WORK INSTRUCTIONS: A word-for-word reproduction of the listing is required.
*** INPUT DATA Section Begins ***
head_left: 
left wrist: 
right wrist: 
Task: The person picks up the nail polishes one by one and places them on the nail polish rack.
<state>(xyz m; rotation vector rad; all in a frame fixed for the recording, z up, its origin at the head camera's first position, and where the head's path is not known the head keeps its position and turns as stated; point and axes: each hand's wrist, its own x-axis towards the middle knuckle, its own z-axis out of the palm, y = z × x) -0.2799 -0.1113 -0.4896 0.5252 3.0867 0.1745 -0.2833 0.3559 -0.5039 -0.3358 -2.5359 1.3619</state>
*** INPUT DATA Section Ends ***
OUTPUT OF THE TASK:
head_left: 
left wrist: 
right wrist: 
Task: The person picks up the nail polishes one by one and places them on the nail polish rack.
<state>(xyz m; rotation vector rad; all in a frame fixed for the recording, z up, its origin at the head camera's first position, and where the head's path is not known the head keeps its position and turns as stated; point and axes: each hand's wrist, its own x-axis towards the middle knuckle, its own z-axis out of the palm, y = z × x) -0.2799 -0.1113 -0.4896 0.5252 3.0867 0.1745 -0.2833 0.3559 -0.5039 -0.3358 -2.5359 1.3619</state>

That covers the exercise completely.